» Instructions for the task: In the listing below, please print the line that contains "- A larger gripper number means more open" and every line that follows it, exactly.

» Material provided:
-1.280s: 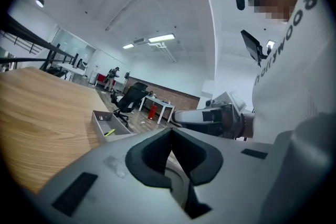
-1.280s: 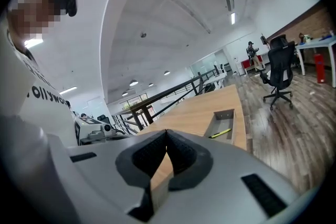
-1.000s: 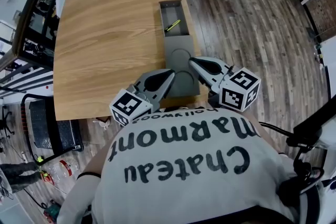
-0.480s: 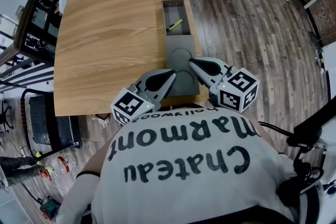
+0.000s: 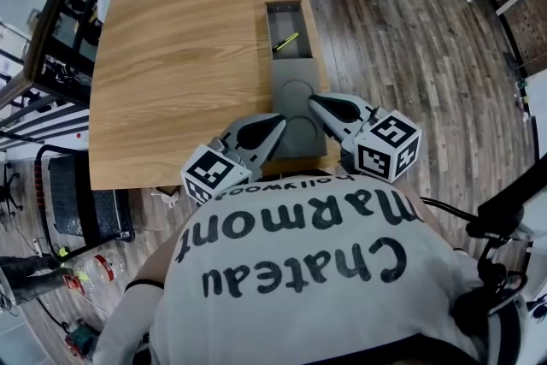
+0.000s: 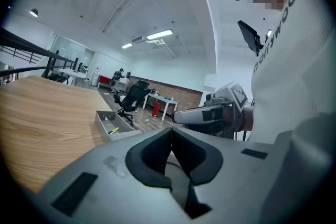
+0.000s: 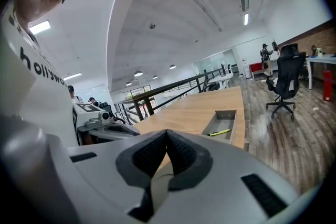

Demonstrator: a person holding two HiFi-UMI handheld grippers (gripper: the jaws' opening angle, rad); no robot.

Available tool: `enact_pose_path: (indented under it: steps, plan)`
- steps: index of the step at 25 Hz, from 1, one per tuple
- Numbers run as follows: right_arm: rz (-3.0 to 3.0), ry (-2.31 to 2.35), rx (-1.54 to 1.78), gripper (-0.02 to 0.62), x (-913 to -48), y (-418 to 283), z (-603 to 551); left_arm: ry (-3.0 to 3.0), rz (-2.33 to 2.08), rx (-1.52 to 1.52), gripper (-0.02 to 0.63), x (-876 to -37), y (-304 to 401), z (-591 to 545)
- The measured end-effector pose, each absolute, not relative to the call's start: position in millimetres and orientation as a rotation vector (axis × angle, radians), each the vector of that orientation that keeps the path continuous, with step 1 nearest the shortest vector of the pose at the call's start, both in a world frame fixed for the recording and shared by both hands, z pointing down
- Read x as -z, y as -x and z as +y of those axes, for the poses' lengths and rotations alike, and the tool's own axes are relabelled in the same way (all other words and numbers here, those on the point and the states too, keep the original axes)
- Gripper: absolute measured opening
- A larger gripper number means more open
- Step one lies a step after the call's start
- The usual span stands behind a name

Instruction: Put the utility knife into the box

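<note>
Yellow utility knife (image 5: 286, 41) lies slantwise inside the open grey box (image 5: 268, 30), upper centre of the head view, by the right edge of the wooden table (image 5: 171, 55). Left gripper (image 5: 273, 124) and right gripper (image 5: 316, 102) hover lower centre, well short of the box. Both pairs of jaws are pressed together with nothing between them.
</note>
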State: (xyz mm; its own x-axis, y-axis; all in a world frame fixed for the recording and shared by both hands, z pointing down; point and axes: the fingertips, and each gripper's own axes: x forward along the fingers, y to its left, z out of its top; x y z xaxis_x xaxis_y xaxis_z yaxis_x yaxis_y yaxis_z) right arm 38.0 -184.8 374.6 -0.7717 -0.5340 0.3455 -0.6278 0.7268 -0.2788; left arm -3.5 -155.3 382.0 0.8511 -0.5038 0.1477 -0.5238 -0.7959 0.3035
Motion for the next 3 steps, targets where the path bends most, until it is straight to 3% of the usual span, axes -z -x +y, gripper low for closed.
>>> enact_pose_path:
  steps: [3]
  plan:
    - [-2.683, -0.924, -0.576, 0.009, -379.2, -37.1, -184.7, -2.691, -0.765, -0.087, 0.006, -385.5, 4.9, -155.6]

» Final answer:
- A larger gripper number means more open
- Step one lies a step after the call's start
- The usual span stands behind a name

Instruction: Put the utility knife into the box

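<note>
Yellow utility knife (image 5: 286, 41) lies slantwise inside the open grey box (image 5: 268, 30), upper centre of the head view, by the right edge of the wooden table (image 5: 171, 55). Left gripper (image 5: 273, 124) and right gripper (image 5: 316, 102) hover lower centre, well short of the box. Both pairs of jaws are pressed together with nothing between them.
</note>
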State: (xyz mm; its own x-axis, y-axis; all in a world frame fixed for the recording and shared by both hands, z pointing down; point and axes: the fingertips, and each gripper's own axes: x forward along the fingers, y to its left, z out of its top; x y z xaxis_x xaxis_y xaxis_z yaxis_x yaxis_y yaxis_z) right arm 38.0 -184.8 374.6 -0.7717 -0.5340 0.3455 -0.6278 0.7268 -0.2788; left arm -3.5 -155.3 382.0 0.8511 -0.5038 0.1477 -0.5238 -0.7959 0.3035
Motion for the next 3 steps, targets where the path bends most, until it is straight to 3% of the usual span, axes -z -x +y, gripper low for closed.
>>> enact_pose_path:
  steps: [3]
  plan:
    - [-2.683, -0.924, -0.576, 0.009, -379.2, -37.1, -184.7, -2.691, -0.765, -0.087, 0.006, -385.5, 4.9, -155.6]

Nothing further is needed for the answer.